Ancora più perplesso Paolo Pagaria, responsabile area lavoro di Confcommercio, il quale sostiene che la nuova normativa non solo non serve a contrastare le dimissioni in bianco ma genera ulteriore confusione. «La procedura, che non si applica ai soggetti più esposti, non prevede alcuna forma di tutela nel caso in cui, per i motivi più disparati, il lavoratore non la dovesse rispettare e favorisce addirittura i comportamenti illeciti e il contenzioso tra azienda e dipendente, con un aumento dei costi assolutamente ingiustificato».

«La normativa mostra gravi lacune tecniche e apre incertezze ingestibili per le aziende», ha detto Marco Crippa. «Non solo: il decreto si basa su un principio ideologico inaccettabile, ovvero considerare affette da vizi tutte le dimissioni. La procedura è scritta male ed è stata ideata da incompetenti, ecco perché va modificata al più presto», ha spiegato il dirigente di Goglio S.p.A.

Quando la “pezza” genera più danni

Una procedura, insomma, che genera più quesiti che certezze, e che denota un preoccupante stato confusionale nel quale sono entrate le istituzioni. Un esempio? Nei giorni scorsi il Ministero del lavoro ha emanato una prima circolare nel tentativo di spiegare alcuni aspetti della nuova regola.
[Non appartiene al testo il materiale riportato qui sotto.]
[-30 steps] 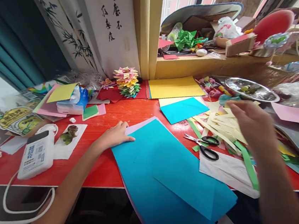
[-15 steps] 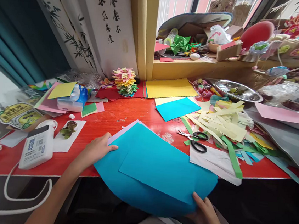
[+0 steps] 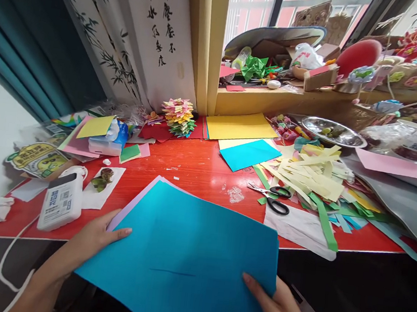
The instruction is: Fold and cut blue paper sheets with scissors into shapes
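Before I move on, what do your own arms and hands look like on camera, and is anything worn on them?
Both the left hand and the right hand are bare, with no gloves. No sleeve, watch or bracelet shows on the visible forearms. Several fingers are hidden, so I can't rule out a ring.

looks like a home craft corner — red bench (image 3: 200, 162) by a window (image 3: 261, 7), teal curtain (image 3: 14, 51), calligraphy scroll (image 3: 162, 32), paper strips (image 3: 314, 172) everywhere

Blue sheets (image 3: 193, 234) — closer in, right hand (image 3: 278, 301) now on their edge
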`<state>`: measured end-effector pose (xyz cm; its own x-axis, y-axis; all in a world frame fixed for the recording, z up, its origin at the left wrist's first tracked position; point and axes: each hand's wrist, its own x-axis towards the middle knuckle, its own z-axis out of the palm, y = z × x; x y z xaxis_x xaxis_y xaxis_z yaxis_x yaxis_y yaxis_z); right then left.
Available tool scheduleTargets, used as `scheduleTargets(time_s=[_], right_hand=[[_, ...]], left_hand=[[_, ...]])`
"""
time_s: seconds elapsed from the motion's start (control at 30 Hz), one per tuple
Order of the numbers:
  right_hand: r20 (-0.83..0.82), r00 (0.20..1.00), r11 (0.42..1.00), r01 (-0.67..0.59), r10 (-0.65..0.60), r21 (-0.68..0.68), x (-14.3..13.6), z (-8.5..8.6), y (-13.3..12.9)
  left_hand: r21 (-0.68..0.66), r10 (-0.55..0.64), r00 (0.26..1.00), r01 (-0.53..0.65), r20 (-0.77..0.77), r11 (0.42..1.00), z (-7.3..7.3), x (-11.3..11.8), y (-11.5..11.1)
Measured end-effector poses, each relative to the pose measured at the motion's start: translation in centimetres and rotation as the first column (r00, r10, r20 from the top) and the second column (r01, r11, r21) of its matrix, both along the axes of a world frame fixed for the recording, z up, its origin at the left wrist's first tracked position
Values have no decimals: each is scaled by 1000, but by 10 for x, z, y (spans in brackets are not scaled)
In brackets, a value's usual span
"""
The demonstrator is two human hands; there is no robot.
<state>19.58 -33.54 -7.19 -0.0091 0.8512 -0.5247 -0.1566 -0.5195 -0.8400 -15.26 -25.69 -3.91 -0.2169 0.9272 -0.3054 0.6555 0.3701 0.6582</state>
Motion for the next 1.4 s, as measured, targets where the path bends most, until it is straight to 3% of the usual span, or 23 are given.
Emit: scheduleTargets(time_s=[0.07,0.1,0.17,0.23,0.3,0.37,0.47,0.67,0.9,1.1,1.23,1.33,1.4], right_hand=[[117,986,984,-132,118,121,8,17,13],[200,973,973,-149,113,178,13,25,21],[382,920,920,-74,-86,384,22,40,38],[448,835,822,11,-321,569,28,51,57],[448,798,749,6,-404,663,31,54,75],[466,815,733,-76,-345,676,31,50,90],[454,868,759,-155,-202,633,31,36,107],[231,963,787,-37,-136,616,34,19,123],[77,995,815,5,-61,579,31,19,128],[51,995,830,45,-88,556,35,19,132],[62,988,816,83,-144,572,38,24,136],[42,988,795,97,-152,598,38,29,138],[25,989,787,100,-145,609,37,32,139]], left_hand=[[17,54,994,-56,96,998,3,7,-7],[69,83,986,-93,142,993,5,13,-9],[239,120,963,-179,243,954,9,24,-9],[412,113,930,-261,350,873,10,35,-3],[518,109,903,-333,415,788,7,44,6],[582,100,893,-367,439,725,0,51,17],[630,24,882,-355,470,691,-12,60,31],[650,-134,758,-438,638,621,-25,67,46],[720,-240,744,-425,623,549,-21,54,58],[776,-316,745,-407,587,481,1,43,76],[858,-370,784,-383,498,344,29,55,82],[928,-406,839,-286,363,239,46,62,84],[944,-387,871,-220,304,245,52,62,86]])
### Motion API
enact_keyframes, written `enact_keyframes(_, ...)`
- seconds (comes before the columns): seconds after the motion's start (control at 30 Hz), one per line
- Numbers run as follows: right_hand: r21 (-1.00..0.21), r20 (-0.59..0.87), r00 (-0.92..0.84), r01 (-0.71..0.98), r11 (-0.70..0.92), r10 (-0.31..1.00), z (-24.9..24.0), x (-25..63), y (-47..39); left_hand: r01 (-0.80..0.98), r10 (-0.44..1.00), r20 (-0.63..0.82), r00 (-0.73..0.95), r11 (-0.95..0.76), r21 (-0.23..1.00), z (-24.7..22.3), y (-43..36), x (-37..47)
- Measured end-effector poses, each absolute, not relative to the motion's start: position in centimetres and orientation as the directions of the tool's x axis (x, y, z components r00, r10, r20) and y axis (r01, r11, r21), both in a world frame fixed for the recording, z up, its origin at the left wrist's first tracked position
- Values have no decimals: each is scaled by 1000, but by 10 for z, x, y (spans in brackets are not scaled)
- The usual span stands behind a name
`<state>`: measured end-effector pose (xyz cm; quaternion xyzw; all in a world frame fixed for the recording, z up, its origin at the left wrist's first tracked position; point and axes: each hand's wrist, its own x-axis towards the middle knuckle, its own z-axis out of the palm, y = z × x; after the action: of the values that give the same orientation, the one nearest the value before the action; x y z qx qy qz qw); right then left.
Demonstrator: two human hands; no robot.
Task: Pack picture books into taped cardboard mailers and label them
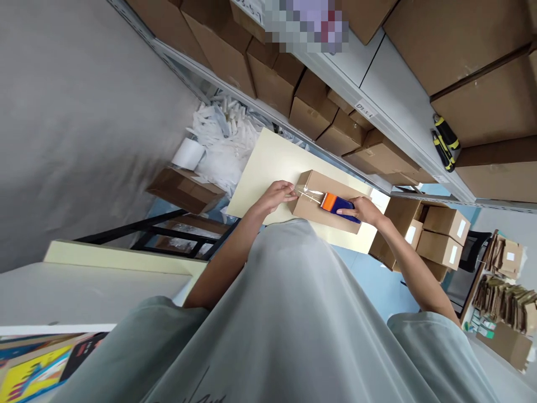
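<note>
On the table (260, 162), a box (311, 210) lies with its long axis running left to right.
Left hand (276, 196), half-curled, is at its left end, grip unclear; right hand (364, 211), over its top, grasps a tape dispenser (342, 207).

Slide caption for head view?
Right hand holds an orange-and-blue tape dispenser over a cardboard box, left hand by the box's end.

The tape dispenser (339, 205) is orange and blue, the box (331, 187) brown (the tabletop (263, 168) pale yellow).
</note>
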<state>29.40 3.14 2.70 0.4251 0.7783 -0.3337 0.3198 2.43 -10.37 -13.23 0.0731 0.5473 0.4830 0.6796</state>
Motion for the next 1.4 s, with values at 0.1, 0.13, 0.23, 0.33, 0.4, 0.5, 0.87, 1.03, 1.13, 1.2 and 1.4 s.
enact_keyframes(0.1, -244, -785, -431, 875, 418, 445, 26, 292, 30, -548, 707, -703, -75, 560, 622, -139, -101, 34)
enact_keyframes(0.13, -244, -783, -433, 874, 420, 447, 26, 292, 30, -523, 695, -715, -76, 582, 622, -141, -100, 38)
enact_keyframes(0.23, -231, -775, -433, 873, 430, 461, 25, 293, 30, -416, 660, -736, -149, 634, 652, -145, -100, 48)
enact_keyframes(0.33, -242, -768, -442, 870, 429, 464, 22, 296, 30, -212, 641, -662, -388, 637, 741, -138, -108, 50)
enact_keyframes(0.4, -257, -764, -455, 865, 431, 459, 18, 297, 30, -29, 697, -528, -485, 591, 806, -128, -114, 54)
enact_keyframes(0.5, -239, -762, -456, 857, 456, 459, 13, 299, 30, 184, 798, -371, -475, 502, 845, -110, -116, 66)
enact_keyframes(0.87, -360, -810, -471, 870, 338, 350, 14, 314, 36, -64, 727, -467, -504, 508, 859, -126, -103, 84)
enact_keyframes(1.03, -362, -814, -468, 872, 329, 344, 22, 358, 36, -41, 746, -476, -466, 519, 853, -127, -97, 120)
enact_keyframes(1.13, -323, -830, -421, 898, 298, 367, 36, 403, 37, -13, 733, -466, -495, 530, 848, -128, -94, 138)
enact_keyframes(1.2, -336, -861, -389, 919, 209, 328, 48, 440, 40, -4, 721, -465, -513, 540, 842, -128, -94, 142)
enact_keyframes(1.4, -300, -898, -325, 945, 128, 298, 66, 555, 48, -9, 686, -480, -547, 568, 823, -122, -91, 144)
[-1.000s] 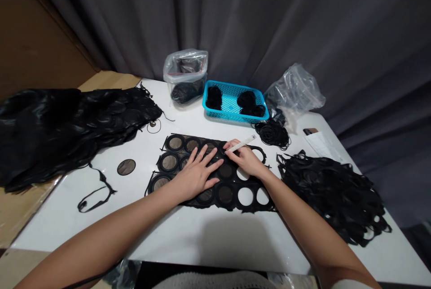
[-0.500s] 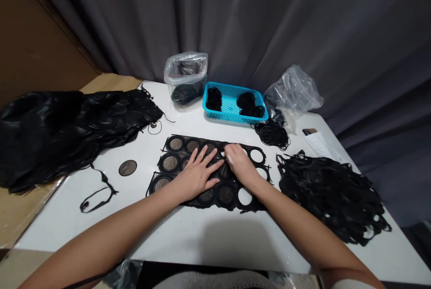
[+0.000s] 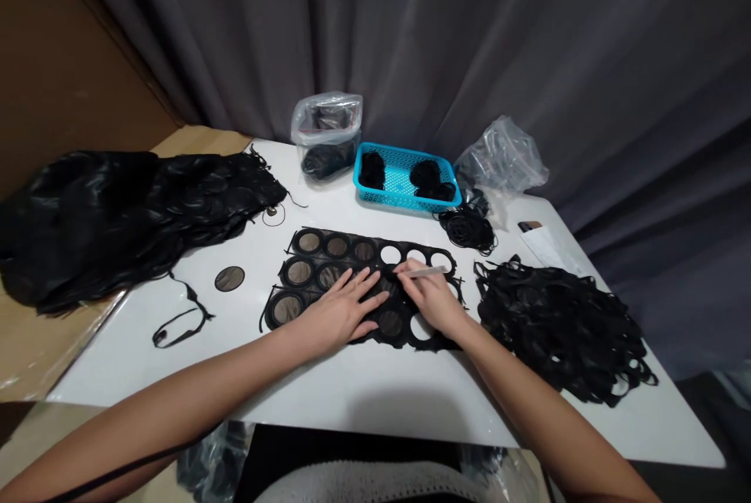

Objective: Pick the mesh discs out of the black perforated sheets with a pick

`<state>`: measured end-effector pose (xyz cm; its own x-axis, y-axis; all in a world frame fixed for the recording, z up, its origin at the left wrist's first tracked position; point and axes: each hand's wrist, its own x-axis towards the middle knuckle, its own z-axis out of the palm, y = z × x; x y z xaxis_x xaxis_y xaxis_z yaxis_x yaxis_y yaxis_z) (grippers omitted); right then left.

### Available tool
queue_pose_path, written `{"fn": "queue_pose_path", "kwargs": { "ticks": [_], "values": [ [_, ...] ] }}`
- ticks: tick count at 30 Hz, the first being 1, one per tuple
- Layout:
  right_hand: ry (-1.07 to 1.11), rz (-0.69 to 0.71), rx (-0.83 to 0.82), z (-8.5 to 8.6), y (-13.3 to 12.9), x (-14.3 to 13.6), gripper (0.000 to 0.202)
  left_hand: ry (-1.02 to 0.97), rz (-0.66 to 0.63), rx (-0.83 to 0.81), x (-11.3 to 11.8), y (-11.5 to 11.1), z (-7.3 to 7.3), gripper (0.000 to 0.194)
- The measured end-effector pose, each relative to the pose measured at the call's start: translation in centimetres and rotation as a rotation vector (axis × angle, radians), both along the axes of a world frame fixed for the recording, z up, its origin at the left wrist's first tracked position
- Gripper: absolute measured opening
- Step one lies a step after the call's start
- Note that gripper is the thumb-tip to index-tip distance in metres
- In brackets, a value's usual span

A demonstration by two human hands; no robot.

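A black sheet with rows of round rings (image 3: 298, 271) lies flat on the white table. Dark mesh discs fill the rings on its left, while several openings on the right show white table. My left hand (image 3: 346, 306) rests palm down on the sheet's middle, fingers spread. Just right of it, my right hand (image 3: 431, 300) pinches a slim, pale, flat tool (image 3: 427, 271) that resembles tweezers. Its tip is near the middle row and hidden by my fingers. Left of the sheet lies a loose mesh disc (image 3: 229, 278).
Black sheets (image 3: 129, 213) are heaped at left, and black ring-holed scraps (image 3: 563, 327) at right. Behind stand a blue basket (image 3: 390, 198) with black bundles, a plastic-lined tub (image 3: 325, 135) and a clear bag (image 3: 504, 155). A black cord coil (image 3: 468, 228) and strip (image 3: 185, 339) lie nearby.
My right hand has drawn back from the top row towards the middle row, uncovering open holes and the pale tool. My left hand keeps its place on the sheet. The view has shifted slightly.
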<state>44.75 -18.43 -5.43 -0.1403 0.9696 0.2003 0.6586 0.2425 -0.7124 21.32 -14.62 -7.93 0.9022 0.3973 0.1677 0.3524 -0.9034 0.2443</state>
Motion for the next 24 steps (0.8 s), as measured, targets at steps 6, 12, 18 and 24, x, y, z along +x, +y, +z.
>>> {"fn": "queue_pose_path", "kwargs": {
  "ticks": [6, 12, 18, 24],
  "values": [
    [0.039, 0.100, -0.106, -0.6, -0.9, -0.5, 0.015, -0.032, -0.017, -0.019, -0.7, -0.5, -0.7, 0.052],
    [0.075, 0.111, -0.108, -0.7, -0.8, -0.4, 0.015, -0.005, -0.004, -0.032, -0.6, -0.5, -0.6, 0.054],
    [0.036, 0.111, -0.096, -0.7, -0.7, -0.4, 0.014, -0.015, -0.012, -0.040, -0.8, -0.5, -0.5, 0.055],
    [-0.127, 0.076, 0.010, -1.4, -1.9, -2.1, 0.013, -0.016, -0.017, -0.031, -0.8, -0.6, -0.4, 0.056]
  ]
}}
Risultato? La confusione e l’incertezza applicativa sono aumentate. Nella circolare si legge infatti che la procedura telematica non riguarda il settore pubblico poiché, spiegano i burocrati del Ministero, il fenomeno delle dimissioni in bianco non esisterebbe nel pubblico impiego. Una tesi basata su un dato statistico non verificato e che potrebbe addirittura cambiare nel tempo. Che cosa succederebbe nel caso in cui si dovesse scoprire che al contrario il fenomeno colpisce anche i lavoratori statali? La circolare include inoltre le dimissioni durante il periodo di prova tra i casi per i quali la procedura telematica non si applica, nonostante la legge suggerisca tutt’altra lettura. Il documento interpretativo conferma infine l’altro grande paradosso che la procedura promette di generare, ovvero quello legato al periodo di preavviso. Se è vero che le dimissioni decorrono dal giorno in cui sono state convalidate per via telematica, il lavoratore che decide di compilare in solitudine il modulo online dovrà attendere un paio di settimane prima di poter iniziare il periodo di preavviso. Questo genera un prolungamento del tempo che dovrà trascorrere in azienda anche in ragione del fatto che in molti settori il giorno del preavviso decorre dal 1° o dal 15 di ogni mese. Se la compilazione del modulo dovesse terminare oltre queste scadenze, il lavoratore e l’azienda si vedrebbero costretti a vivere un rapporto ormai terminato, con tutto ciò che questo potrebbe comportare, in una sorta di limbo davvero inaccettabile per tutti.